Knowles v. Housing Authority of City of Columbus

94 S.E.2d 55 | Ga. Ct. App. | 1956

94 Ga. App. 182 (1956)
94 S.E.2d 55

KNOWLES
v.
HOUSING AUTHORITY OF CITY OF COLUMBUS.

36220.

Court of Appeals of Georgia.

Decided June 20, 1956.
Rehearing Denied July 12, 1956.

*183 Charles A. Hughey, Vincent P. McCauley, for plaintiff in error.

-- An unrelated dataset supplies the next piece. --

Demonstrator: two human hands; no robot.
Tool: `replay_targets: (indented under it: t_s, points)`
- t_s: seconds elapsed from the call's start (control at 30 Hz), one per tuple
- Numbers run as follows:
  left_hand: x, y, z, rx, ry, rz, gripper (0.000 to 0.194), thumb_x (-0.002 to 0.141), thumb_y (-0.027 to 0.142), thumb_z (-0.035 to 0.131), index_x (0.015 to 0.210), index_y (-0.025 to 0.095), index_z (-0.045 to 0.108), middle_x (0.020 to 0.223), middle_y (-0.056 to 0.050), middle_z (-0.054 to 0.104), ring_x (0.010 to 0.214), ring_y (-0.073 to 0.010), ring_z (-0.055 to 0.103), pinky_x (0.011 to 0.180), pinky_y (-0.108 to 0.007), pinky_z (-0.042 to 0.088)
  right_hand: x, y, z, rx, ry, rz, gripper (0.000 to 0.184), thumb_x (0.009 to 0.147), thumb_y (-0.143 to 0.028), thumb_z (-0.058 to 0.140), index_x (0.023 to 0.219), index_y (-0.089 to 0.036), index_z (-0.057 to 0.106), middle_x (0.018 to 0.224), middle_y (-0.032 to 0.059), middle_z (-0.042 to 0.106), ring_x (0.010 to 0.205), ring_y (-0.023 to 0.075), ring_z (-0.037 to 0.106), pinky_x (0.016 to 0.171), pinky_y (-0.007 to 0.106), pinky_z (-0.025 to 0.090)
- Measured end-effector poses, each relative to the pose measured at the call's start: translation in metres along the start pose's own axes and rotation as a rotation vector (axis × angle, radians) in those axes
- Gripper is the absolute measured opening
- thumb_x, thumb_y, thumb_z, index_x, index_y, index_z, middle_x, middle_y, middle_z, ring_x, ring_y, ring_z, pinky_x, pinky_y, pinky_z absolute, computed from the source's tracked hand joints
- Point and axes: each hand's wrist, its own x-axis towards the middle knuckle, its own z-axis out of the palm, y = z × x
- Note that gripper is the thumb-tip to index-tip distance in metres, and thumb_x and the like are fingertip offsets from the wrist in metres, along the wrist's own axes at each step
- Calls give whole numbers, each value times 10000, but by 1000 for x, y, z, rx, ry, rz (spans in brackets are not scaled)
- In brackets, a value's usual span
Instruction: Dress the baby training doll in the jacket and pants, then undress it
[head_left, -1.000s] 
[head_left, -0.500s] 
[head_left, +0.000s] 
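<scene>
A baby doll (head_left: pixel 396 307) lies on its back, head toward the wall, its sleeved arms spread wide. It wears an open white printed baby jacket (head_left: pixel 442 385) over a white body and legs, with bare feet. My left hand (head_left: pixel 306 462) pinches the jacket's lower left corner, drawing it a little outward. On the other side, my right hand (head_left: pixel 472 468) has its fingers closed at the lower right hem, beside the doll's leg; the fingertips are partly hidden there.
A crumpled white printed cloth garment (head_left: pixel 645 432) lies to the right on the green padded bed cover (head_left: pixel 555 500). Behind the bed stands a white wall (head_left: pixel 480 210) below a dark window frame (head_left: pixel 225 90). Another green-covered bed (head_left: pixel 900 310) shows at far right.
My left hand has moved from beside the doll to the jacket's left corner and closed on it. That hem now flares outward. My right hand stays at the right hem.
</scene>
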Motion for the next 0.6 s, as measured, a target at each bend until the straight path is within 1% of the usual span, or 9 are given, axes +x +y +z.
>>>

W. M. Page, Swift, Pease, Davidson & Chapman, contra.

NICHOLS, J.

In Hall v. Hospital Authority of Floyd County, 93 Ga. App. 319 (91 S.E.2d 530), it was held that a tort action could not be maintained against a hospital authority even though the act creating the public body corporate and politic provided that it could sue and be sued. The basis of the decision was that the functions of the authority were governmental in nature. The decision was not based on the wording of the act which stated that the functions were governmental in nature, but rather on the fact that the function, to wit: furnishing medical care and hospitalization for the indigent sick and poor, was a governmental function. Therefore, if the functions of the housing authority in the present case are governmental in nature then no action sounding in tort can be maintained against it although the act of 1937 (Ga. L. 1937, pp. 210 et seq.; Code, Ann., § 99-1115), provides that housing authorities may sue and be sued.

"The preservation of the public health is a governmental function." Barr v. City Council of Augusta, 206 Ga. 750 (1) (58 S.E.2d 820), citing Love v. City of Atlanta, 95 Ga. 129, 133 (22 S.E. 29, 51 Am. St. Rep. 64). The Act of 1937, supra, (Ga. L. 1937, pp. 210, 211; Code, Ann., § 99-1102), declared the need for housing authorities, stating that there existed in the State, "insanitary or unsafe dwelling accommodations and that persons of low income are forced to reside in such insanitary or unsafe accommodations; that within the State there is a shortage of safe or sanitary dwelling accommodations available at rents which persons of low income can afford and that such persons are forced to occupy overcrowded and congested dwelling accommodations; that the aforesaid conditions cause an increase in and spread of disease and crime and constitute a menace to the health, safety, morals and welfare of the residents of the State and impair economic values; that these conditions necessitate excessive and disproportionate expenditures of public funds for crime prevention and punishment, public health and safety, fire and accident protection, and other public services and facilities." The Act then went on and authorized the establishment of housing authorities in certain areas of the State in an effort to combat these conditions. As in Hall v. Hospital Authority of Floyd County, *184 93 Ga. App. 319 (91 S.E.2d 530), where the hospital authority was carrying on a governmental function in furnishing medical care to the indigent sick and poor, the housing authority in the present case was carrying on a governmental function concerning the preservation of the public health, because, in removing the insanitary and unsafe areas from the State it is removing at least some of the breeding areas of diseases which of course when once bred, do not confine themselves within the bounds of the insanitary and unsafe areas of the State but continue, or are at least capable of continuing, in epidemic fashion throughout the State. Just as the maintenance of a sewerage-drainage system is a governmental function with reference to the preservation of health (City Council of Augusta v. Cleveland, 148 Ga. 734, 98 S.E. 345), so must be the functions of the defendant housing authority in the present case. Accordingly, the trial court did not err in sustaining the general demurrer to the petition.

Judgment affirmed. Quillian, J., concurs. Felton, C. J., concurs specially.

FELTON, C. J., concurring specially. The long line of precedents bearing on the questions involved in this case leaves me no recourse but to concur in the opinion and the judgment.